--- Task ---
From the data below, please reproduce exactly everything from the line that contains "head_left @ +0" down to the line that contains "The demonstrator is", with both ends included.

--- Dataset excerpt ---
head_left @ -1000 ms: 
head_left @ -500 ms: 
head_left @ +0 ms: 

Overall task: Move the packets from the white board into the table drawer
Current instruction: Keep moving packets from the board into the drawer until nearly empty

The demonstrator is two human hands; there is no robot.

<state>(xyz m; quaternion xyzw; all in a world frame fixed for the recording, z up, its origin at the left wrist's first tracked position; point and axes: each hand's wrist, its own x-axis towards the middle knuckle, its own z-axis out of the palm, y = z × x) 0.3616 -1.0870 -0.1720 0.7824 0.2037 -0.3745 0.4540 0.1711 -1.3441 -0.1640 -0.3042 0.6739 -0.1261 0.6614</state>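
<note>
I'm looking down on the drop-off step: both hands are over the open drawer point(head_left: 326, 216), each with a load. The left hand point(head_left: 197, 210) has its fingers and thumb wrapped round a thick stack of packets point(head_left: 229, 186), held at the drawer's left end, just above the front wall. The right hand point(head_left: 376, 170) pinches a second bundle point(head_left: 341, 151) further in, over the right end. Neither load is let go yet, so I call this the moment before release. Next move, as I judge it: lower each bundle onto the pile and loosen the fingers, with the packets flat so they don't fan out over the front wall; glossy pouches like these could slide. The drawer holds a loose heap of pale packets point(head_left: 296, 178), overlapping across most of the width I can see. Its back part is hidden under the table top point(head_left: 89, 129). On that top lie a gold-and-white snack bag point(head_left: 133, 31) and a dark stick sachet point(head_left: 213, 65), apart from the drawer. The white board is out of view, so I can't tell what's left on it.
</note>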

--- Task solution ---
head_left @ +0 ms: 

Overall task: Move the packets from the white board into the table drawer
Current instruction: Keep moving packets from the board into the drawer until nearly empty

The demonstrator is two human hands; there is no robot.

What this exercise needed has been supplied.